Environmentalists have learned well from the likes of Joseph Goebbels and Vladimir Lenin. Horrifyingly, the Greenies are succeeding in making people believe that their conduct has unfavorable universal implications, relevant to humanity as a whole. Global warming — now described using the weasel-words of "climate change" — is the big lie which has transformed political and sociological discourse along the lines of turning the human race into the outright enemy of Mother Nature herself. Regardless of how junky the "science" is supporting global warming, environmentalists will not let go of the lie. For it was Goebbels who stated: "If you tell a lie big enough and keep repeating it, people will eventually come to believe it." And it was Lenin who said: "A lie told often enough becomes truth." Hence, it is no surprise that Stanford professor, and eco-alarmist, Stephen Schneider encouraged fellow environmentalists to frighten humanity into submission. He stated the following in the October 1989 issue of Discover magazine:

To do this, we need to get some broad-based support, to capture the public’s imagination. That, of course, entails getting loads of media coverage.
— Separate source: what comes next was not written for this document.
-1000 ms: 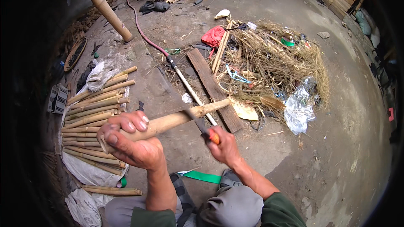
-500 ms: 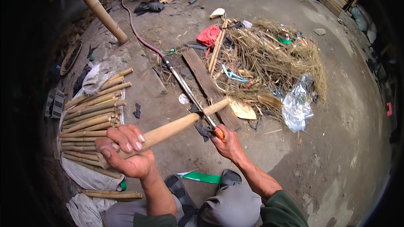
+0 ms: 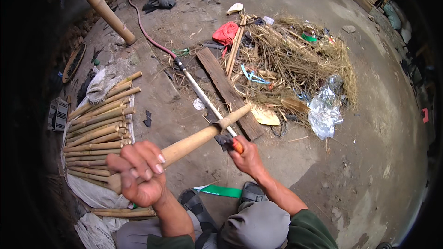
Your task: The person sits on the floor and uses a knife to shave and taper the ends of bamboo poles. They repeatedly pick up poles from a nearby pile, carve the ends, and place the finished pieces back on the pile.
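Concrete floor is spread beneath the work. Above it, a bamboo pole is held slantwise, its far end seen over a wooden plank. Near its other end the pole is clasped by the left hand, with blurred fingers curled around it; an orange handle is enclosed in the right hand, while its blade can hardly be told from the metal pipe behind. The left hand's curl has just been altered, which suggests that the pole is being turned within the grip. One second earlier, the blade was seen blurred across the pole; no such sweep is shown now. Farther out, cut bamboo lengths are laid leftward, a straw heap rightward.
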The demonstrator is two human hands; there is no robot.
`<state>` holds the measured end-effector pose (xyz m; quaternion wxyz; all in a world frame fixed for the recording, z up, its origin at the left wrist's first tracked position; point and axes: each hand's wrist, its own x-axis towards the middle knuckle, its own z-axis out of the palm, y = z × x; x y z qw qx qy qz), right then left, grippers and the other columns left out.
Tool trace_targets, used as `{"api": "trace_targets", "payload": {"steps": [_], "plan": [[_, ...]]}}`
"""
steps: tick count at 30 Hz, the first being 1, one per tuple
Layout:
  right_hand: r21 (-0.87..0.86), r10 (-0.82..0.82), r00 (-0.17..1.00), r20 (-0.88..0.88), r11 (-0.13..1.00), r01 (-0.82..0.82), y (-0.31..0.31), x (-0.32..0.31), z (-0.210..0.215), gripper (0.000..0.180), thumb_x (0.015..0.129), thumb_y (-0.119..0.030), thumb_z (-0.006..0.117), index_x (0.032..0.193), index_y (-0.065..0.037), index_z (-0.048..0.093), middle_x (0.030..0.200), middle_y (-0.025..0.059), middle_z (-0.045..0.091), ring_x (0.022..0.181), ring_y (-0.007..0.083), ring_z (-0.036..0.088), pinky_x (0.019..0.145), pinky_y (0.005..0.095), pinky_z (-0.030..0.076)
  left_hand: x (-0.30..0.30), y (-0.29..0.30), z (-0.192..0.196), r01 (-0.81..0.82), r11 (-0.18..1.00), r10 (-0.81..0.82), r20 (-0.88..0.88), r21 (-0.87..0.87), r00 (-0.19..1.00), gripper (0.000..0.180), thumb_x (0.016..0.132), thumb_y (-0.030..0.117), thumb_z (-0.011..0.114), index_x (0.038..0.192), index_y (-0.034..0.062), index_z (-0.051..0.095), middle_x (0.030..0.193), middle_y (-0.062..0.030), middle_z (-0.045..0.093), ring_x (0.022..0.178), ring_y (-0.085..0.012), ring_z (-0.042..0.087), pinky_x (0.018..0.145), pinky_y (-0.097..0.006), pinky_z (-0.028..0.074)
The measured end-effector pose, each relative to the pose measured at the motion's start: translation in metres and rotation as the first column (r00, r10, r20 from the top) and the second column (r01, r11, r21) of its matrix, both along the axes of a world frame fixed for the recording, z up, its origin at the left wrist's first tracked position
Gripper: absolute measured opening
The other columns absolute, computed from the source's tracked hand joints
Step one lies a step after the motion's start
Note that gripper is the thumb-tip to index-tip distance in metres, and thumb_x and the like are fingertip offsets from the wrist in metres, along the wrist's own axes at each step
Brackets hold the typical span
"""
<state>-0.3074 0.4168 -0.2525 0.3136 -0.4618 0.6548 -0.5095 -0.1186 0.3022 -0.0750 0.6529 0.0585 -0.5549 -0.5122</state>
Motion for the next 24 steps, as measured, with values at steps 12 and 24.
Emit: {"api": "trace_targets", "payload": {"steps": [12,24], "plan": [[0.226,-0.126,0.982,-0.14,0.962,0.155,-0.004,-0.009,0.012,0.024,0.086,-0.016,0.072,0.104,-0.005,0.06,0.076,0.0237,0.065,0.074,0.0429,0.068,0.066,0.0503,0.052,-0.001,-0.001,0.008,0.024,0.999,-0.024,0.002,0.034,1.0,0.03,0.09,0.03,0.065,0.089,0.0125,0.041,0.07,-0.0025,0.046,0.06,-0.0162,0.048,0.067,-0.037,0.044],[0.236,0.015,0.995,-0.102,0.972,0.01,-0.001,-0.004,0.0,0.025,0.083,-0.015,0.072,0.103,-0.005,0.061,0.083,0.0219,0.065,0.071,0.0388,0.064,0.068,0.0436,0.052,-0.003,-0.008,-0.007,-0.205,0.979,0.201,-0.15,-0.014,0.968,0.029,0.096,0.033,0.061,0.099,0.01,0.043,0.069,-0.003,0.046,0.056,-0.014,0.046,0.059,-0.031,0.042]]}}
So we have to offer up scary scenarios, make simplified, dramatic statements, and make little mention of any doubts we may have. This “double ethical bind” we frequently find ourselves in cannot be solved by any formula. Each of us has to decide what the right balance is between being effective and being honest.
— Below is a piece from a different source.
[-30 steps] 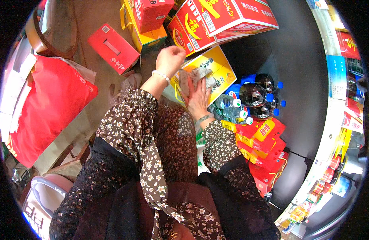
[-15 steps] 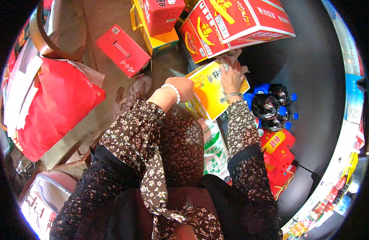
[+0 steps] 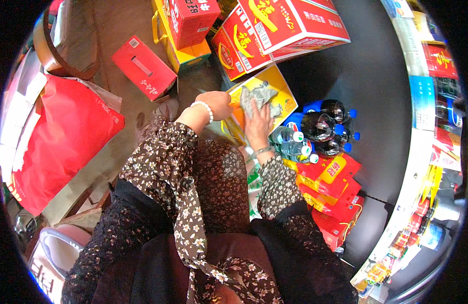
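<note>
A yellow carton point(image 3: 285, 112) with pictures of oranges is tilted in front of me. Closed at its left edge is my left hand point(image 3: 217, 105), which wears a white bead bracelet; its fingertips are partly hidden. My right hand point(image 3: 259, 127) presses a crumpled grey cloth point(image 3: 260, 97) against the carton's top face, fingers spread over it. Just right of the carton stand clear water bottles point(image 3: 294, 149) with pale caps and dark soda bottles point(image 3: 317, 126) with blue caps. A white-and-green package lies below, partly behind my right sleeve.
Large red cartons point(image 3: 289, 30) are stacked beyond the yellow one. A small red box point(image 3: 142, 68) with a handle sits on the floor to the left. Red gift packages point(image 3: 335, 195) lie at the right, before a curved, stocked shelf edge point(image 3: 416, 131). A red bag point(image 3: 66, 137) stands far left.
The cloth and my right hand have slid left and nearer over the carton's top. My left hand stays at the carton's edge. The whole view has shifted, uncovering the water bottles.
</note>
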A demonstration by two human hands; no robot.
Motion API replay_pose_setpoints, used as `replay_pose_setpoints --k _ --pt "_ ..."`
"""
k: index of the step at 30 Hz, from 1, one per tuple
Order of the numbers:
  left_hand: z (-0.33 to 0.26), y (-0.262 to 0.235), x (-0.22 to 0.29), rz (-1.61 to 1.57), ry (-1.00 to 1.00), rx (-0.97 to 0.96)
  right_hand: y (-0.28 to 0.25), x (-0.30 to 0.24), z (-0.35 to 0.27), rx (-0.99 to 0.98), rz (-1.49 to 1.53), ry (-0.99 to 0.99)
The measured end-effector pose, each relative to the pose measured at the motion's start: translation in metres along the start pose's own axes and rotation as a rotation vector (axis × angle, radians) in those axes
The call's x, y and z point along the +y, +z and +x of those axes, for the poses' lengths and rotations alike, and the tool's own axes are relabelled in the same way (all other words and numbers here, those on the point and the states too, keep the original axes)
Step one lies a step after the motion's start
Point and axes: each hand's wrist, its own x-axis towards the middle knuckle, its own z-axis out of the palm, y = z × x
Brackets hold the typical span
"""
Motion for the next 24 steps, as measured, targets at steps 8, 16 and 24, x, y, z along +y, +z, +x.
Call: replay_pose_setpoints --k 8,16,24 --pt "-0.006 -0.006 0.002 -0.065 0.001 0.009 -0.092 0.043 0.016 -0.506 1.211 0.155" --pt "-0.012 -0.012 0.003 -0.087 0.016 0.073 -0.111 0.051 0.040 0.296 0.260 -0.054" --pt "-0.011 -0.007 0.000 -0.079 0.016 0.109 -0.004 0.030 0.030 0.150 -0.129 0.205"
Just as Nazis and Communists loathed capitalism, so do today’s environmentalists. Greenies hate private property, they hate human liberty, they hate prosperity, they hate modern-day industry, and they hate the free market. They will always choose beavers, trees, and rock formations over people. Environmentalists are using climate change (the big lie), wetlands legislation, the Endangered Species Act, and myriad other legal constraints to slowly choke off capitalism and supplant it with socialism. Of course, their desire is to exercise control over a much smaller population than exists today — Jacques-Yves Cousteau even stated that the ideal human population would be "…limited to 100,000 people, but educated and respectful of nature." So who decides to kill whom? When you sum all of this up, Greenies simply detest the human race. Accordingly, environmentalism is the deepest and broadest form of racism known to mankind.